Yazı Dizisi: Ali Rıza Bayzan "Amerika İslam Dünyasından ne istiyor (6) ve Amerika'nın Küresel Din Projesi".
19.10.2002 00:00:00
hazırlayan: ali rıza bayzan / www.bayzan.net/ arbayzan@hotmail.com
Yazı Dizisi: Ali Rıza Bayzan "Amerika İslam Dünyasından ne istiyor (6) ve Amerika'nın Küresel Din Projesi".
"Bir kültür olarak İslam, sömürgeciliğin, içine nüfuz etmesine nispeten daha fazla direnmiş; sömürge döneminde, Hıristiyan misyonerler Müslüman topraklarında pek etkili olamamışlardı. Avrupalılar, bu direnişi hemen politik fanatizmin olduğu kadar dinsel fanatizmin de kanıt olarak kabul ettiler"
"Avrupa Ortak Pazarı Başkanı olduğu sırada Fransız devlet adamı Jacques Delors, Amerikan tahakkümünü dramatik bir biçimde dillendirmişti. Delors şöyle diyordu: "Amerikalı dostlarımıza sormak isterim: Bizim var olma hakkımız var mıdır? Geleneklerimizi, mirasımızı, dillerimizi korumaya hakkımız var mıdır?"

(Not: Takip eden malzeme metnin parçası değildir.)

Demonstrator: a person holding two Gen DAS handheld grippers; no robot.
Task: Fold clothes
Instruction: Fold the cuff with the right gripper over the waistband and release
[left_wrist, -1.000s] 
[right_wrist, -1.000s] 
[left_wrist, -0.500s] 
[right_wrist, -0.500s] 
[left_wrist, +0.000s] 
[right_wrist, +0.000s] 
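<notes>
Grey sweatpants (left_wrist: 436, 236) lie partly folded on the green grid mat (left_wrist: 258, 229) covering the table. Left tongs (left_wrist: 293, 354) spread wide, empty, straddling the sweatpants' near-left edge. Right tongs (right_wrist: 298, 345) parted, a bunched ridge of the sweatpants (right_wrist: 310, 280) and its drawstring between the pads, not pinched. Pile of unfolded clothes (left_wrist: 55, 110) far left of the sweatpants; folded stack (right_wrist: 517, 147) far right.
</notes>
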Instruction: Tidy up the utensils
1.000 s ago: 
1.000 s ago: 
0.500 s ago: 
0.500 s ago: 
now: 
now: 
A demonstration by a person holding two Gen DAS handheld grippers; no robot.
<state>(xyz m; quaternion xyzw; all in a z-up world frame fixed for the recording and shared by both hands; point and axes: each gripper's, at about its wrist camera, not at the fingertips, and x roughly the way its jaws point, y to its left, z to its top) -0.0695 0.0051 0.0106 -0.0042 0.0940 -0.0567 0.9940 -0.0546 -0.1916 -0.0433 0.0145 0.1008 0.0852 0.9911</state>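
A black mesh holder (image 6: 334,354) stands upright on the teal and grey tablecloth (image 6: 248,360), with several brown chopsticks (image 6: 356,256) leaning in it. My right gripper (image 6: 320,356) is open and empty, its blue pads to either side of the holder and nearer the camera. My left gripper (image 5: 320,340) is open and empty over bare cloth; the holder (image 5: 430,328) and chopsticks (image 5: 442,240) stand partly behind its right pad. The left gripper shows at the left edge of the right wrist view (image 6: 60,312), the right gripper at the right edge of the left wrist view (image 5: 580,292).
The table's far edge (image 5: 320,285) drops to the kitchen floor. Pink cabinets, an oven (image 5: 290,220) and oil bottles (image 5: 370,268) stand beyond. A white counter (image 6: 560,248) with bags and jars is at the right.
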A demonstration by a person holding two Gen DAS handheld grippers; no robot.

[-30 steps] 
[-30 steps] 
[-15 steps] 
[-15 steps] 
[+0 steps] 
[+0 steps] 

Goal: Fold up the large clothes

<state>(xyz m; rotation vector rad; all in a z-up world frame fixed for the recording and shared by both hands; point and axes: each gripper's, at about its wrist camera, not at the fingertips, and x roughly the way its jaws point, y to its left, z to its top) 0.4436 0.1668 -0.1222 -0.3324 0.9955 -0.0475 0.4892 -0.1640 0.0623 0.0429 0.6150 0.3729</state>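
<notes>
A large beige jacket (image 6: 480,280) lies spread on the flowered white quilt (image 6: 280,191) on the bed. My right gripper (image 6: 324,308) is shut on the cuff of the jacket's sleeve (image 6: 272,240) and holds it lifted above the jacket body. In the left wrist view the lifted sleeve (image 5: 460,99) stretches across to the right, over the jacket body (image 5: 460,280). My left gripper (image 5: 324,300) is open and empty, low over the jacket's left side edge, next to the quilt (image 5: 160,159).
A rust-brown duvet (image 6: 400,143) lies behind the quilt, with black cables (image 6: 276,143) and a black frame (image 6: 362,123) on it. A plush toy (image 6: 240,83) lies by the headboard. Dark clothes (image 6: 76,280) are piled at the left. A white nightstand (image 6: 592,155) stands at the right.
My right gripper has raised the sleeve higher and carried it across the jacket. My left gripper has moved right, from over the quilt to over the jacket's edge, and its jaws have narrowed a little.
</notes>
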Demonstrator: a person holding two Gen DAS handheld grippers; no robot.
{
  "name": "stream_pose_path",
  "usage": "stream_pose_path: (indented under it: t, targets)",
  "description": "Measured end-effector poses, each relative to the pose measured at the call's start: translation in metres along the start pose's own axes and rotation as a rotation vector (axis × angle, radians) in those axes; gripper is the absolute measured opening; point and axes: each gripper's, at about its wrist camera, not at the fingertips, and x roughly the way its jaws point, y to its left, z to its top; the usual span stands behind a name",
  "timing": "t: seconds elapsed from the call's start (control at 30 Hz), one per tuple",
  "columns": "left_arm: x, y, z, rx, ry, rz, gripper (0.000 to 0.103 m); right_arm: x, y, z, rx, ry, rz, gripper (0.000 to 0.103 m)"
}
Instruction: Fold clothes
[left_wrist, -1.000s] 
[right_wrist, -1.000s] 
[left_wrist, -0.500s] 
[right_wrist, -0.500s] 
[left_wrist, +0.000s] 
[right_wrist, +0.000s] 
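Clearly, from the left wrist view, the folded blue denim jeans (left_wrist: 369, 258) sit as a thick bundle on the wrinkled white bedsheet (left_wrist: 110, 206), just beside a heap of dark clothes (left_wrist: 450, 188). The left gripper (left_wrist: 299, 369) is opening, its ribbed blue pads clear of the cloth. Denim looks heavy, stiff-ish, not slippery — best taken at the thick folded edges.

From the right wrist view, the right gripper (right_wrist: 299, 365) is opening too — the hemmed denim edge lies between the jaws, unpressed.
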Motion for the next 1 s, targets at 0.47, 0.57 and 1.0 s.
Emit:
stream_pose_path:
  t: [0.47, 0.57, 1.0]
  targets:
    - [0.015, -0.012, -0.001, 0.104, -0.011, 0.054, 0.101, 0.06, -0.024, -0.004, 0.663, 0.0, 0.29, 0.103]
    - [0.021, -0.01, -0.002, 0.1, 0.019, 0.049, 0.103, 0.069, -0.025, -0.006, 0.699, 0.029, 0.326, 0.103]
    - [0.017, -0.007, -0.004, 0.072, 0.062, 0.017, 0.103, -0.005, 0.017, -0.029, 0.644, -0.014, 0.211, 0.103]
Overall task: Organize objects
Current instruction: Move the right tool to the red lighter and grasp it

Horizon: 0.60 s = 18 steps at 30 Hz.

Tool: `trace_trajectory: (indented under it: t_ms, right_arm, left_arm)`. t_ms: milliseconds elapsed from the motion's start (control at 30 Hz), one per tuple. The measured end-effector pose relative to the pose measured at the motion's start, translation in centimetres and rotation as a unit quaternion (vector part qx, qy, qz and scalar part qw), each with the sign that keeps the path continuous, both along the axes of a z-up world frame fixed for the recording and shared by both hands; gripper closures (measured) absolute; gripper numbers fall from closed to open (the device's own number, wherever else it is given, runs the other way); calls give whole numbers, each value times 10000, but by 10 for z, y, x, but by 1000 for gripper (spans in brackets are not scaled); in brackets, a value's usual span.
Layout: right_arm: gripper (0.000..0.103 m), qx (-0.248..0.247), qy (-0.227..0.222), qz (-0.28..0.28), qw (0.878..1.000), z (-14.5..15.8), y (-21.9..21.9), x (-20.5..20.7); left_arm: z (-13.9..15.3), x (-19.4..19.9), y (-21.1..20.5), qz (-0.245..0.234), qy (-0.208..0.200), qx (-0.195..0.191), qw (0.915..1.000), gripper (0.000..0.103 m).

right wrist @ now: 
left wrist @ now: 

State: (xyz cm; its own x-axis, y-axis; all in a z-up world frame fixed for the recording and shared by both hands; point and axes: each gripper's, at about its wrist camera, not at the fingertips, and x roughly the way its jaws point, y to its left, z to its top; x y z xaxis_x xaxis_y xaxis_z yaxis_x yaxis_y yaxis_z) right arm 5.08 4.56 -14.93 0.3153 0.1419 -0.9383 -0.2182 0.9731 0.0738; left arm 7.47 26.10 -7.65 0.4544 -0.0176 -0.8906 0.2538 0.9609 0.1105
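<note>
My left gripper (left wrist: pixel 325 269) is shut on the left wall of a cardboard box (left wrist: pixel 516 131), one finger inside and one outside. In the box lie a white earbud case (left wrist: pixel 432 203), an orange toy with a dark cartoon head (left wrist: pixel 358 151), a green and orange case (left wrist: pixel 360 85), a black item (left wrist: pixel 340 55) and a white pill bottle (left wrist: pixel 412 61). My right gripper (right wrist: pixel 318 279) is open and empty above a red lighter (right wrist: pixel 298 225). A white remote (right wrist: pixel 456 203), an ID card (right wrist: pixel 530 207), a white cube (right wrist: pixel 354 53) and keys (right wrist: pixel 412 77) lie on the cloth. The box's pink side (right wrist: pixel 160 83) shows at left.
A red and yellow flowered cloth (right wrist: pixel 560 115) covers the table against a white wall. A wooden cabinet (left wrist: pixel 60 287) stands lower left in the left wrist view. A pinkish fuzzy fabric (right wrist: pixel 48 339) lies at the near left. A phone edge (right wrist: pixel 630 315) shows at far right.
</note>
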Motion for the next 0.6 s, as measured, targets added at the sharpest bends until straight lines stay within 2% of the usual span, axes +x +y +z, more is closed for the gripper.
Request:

Küreselleşme daha doğrusu küreselleştirme sürecinde artık siyasetten ekonomiye, kültürden sanata, gündelik tüketimden davranış kalıplarına kadar hemen her alandaki farklılıklar buharlaş(tırıl)makta, yerini küresel devlerin hatta onların da tepesinde yer alan Amerika'nın dayattığı tarzlar almaktadır.(1) Artık Amerikan kültürü "küresel tek-kültür" olarak her yerde kendi tahakkümünü dayatmaktadır. Avrupa Ortak Pazarı Başkanı olduğu sırada Fransız devlet adamı Jacques Delors, Amerikan tahakkümünü dramatik bir biçimde dillendirmişti. Delors şöyle diyordu: "Amerikalı dostlarımıza sormak isterim: Bizim var olma hakkımız var mıdır? Geleneklerimizi, mirasımızı, dillerimizi korumaya hakkımız var mıdır?..."(2) Ancak henüz dinî farklılıklar, küreselleş(tir)me sürecinde "küresel mono-kültür" karşısında çok önemli bir istisna olarak varlıklarını korumaktadır. Başka deyişle küreselleş(tir)me sürecinin karşındaki en büyük engel dinî farklılıklardır. Bu nedenle ABD başta olmak üzere küresel devler, "küresel bir din" oluşturmak için de çalışmalar yapmaktadır.Avrasya Stratejik Araştırmalar Merkezi Orta Asya Masası araştırmacılarından Mehmet Seyfettin Erol'un da belirttiği gibi "Hollywood filmleri, Coca-Cola, McDonalds bu ortak kültürün (bizim ifademizdeki küresel mono-kültürün) en belirgin göstergeleridir. Bu noktada özellikle gençliğe yönelik global kültüre doğru bir sürükleme var. Dil olarak İngilizce artık bir dünya dili olarak kendini kabul ettirmiş durumda. Arkasından ekonomik olarak komünizmin iflasıyla birlikte, liberal ekonomi hakimiyetini ilan etmiş durumdadır. Geriye ortak inançlar (din) kalıyor ki bu noktada da arayışlar ve çalışmalar devam ediyor. Nitekim, dinler arası diyalog bunun bir sonucu... Dünya tarihine bakıyorsunuz, en temel ihtilaflardan birisi de din. İşin sanırım önemli, son noktası olarak da bu kaldı. Artık bundan sonra bu hadise üzerine yoğunlaşılacak."Küresel din projesinin merkezinde doğal olarak küresel devlerde egemen din olan Hıristiyanlık vardır. Yahudilik, evrensel değil ulusal bir din olduğu için küresel din projesinin merkezinde yer almaz. Buna göre küresel din, Hıristiyanlık merkezli bir dindir. Küresel din projesi çerçevesinde Hıristiyanlığın dışında kalan dinlerin Hıristiyanlık içinde eritilmesi amaçlanmaktadır. Küresel din projesini gerçekleştirmek için ABD ve Avrupa Birliği ülkeleri, Müslümanların karşısına iyi polis-kötü polis rolleri ile çıkmaktadır.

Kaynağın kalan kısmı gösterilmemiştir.